On Linear Separability of the MNIST Handwritten Digits… — Plain-Language Explanation

✨

This is an AI-generated explanation of the paper below. It is not written by the authors. For technical accuracy, refer to the original paper. Read full disclaimer

Imagine you are a teacher trying to sort a massive pile of handwritten homework into ten different boxes, labeled 0 through 9. This is the MNIST dataset, a famous collection of 70,000 tiny pictures of handwritten numbers used to train computers to "see" and recognize digits.

For decades, scientists have argued over a specific question: Can a single, straight line (or a flat sheet in higher dimensions) perfectly separate every single "3" from every single "8," or every "0" from everything else?

This paper by Ákos Hajnal is like a referee stepping in to settle a long-standing debate. Here is the story of what he found, explained simply.

The Core Concept: The "Straight Line" Test

Imagine you have a bag of red marbles (Digit 3) and blue marbles (Digit 5).

Linearly Separable: If you can stick a straight ruler between the red and blue marbles so that all reds are on one side and all blues are on the other, they are "linearly separable."
Not Separable: If the marbles are mixed up in a swirl, or if a red marble is hiding inside a circle of blue ones, no straight ruler can separate them without cutting through a marble. You'd need a curved line or a complex shape.

The big question was: Is the MNIST dataset like the neat bag of marbles, or the messy swirl?

The Experiment: The "Perfect Sorter"

The author didn't just guess; he built a digital "Perfect Sorter" using a powerful math tool called CVXPY. Think of this tool as a super-strict judge that tries to draw a straight line between two groups of numbers.

If the judge finds a line, it says, "Yes, these can be separated!"
If the judge tries every possible angle and fails, it says, "No, these are hopelessly mixed."

He tested this in three different ways:

One-vs-One: Can we separate just 0s from 1s? Just 2s from 3s? (Like separating red marbles from blue ones).
One-vs-Rest: Can we separate all the 0s from everything else (1s, 2s, 3s... all the way to 9)? (Like separating red marbles from a giant pile of every other color).
The Sets: He tested the Training Set (the 60,000 examples the computer learns from), the Test Set (the 10,000 examples used to check if the computer learned), and the Combined Set (all 70,000 together).

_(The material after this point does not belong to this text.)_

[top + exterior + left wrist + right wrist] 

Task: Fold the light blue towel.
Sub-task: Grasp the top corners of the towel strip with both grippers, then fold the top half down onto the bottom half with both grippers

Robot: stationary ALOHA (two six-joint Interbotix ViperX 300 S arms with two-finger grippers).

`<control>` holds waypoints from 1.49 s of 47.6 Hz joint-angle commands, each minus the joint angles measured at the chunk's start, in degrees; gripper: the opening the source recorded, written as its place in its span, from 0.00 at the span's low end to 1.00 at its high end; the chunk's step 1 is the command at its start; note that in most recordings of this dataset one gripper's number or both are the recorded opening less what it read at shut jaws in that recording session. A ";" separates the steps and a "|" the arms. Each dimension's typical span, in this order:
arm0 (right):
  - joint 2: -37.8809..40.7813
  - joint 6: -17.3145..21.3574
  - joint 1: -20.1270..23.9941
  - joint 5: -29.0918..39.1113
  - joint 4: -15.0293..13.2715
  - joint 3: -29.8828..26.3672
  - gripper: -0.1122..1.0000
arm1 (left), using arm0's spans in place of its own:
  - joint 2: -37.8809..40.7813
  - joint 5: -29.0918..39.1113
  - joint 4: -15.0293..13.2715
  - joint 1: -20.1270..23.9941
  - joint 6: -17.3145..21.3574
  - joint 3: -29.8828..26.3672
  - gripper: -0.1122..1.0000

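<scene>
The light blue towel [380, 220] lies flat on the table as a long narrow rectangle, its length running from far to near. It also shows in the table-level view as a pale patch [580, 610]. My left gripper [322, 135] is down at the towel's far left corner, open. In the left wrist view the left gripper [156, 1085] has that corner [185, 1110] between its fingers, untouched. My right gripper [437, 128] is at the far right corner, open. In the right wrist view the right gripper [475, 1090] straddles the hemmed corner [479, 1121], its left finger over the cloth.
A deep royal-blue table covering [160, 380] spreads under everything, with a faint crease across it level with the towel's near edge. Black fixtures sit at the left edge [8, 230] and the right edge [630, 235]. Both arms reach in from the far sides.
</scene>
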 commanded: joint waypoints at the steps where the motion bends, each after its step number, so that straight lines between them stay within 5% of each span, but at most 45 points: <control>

The Results: It's Complicated!

Here is the twist: The answer depends entirely on which numbers you are comparing and which pile of homework you are looking at.

1. The "Messy" Training Set (The Learning Phase)

When looking at the main pile of 60,000 images used for training:

One-vs-One: Some pairs were easy to separate (like 0 vs. 1), but others were impossible. For example, you cannot draw a straight line to separate all the 2s from all the 3s because some handwritten 2s look too much like 3s.
One-vs-Rest: This was a total failure. No single digit could be separated from the other nine using a straight line. The shapes are just too varied and overlapping.
Verdict: The training set is NOT linearly separable.

2. The "Clean" Test Set (The Exam Phase)

When looking at the smaller pile of 10,000 images used for testing:

One-vs-One: Surprisingly, every single pair of digits could be separated by a straight line!
Why? Because the test set is smaller. It's like taking a smaller sample of marbles; by pure luck, the messy ones that caused the overlap in the big pile weren't in this smaller group.
One-vs-Rest: Most digits could be separated from the rest, but not all (5 and 8 failed).
Verdict: The test set is mostly linearly separable, but this is likely a fluke of the small sample size, not a rule for the whole dataset.

3. The Combined Set (The Whole Story)

When you mix the training and test sets together, the result looks like the training set: Not separable. The messy, overlapping examples from the training set ruin the perfect separation found in the test set.

The Big Takeaway

For years, people have been arguing: "MNIST is easy!" vs. "MNIST is impossible!"

This paper says: "It depends on what you're asking."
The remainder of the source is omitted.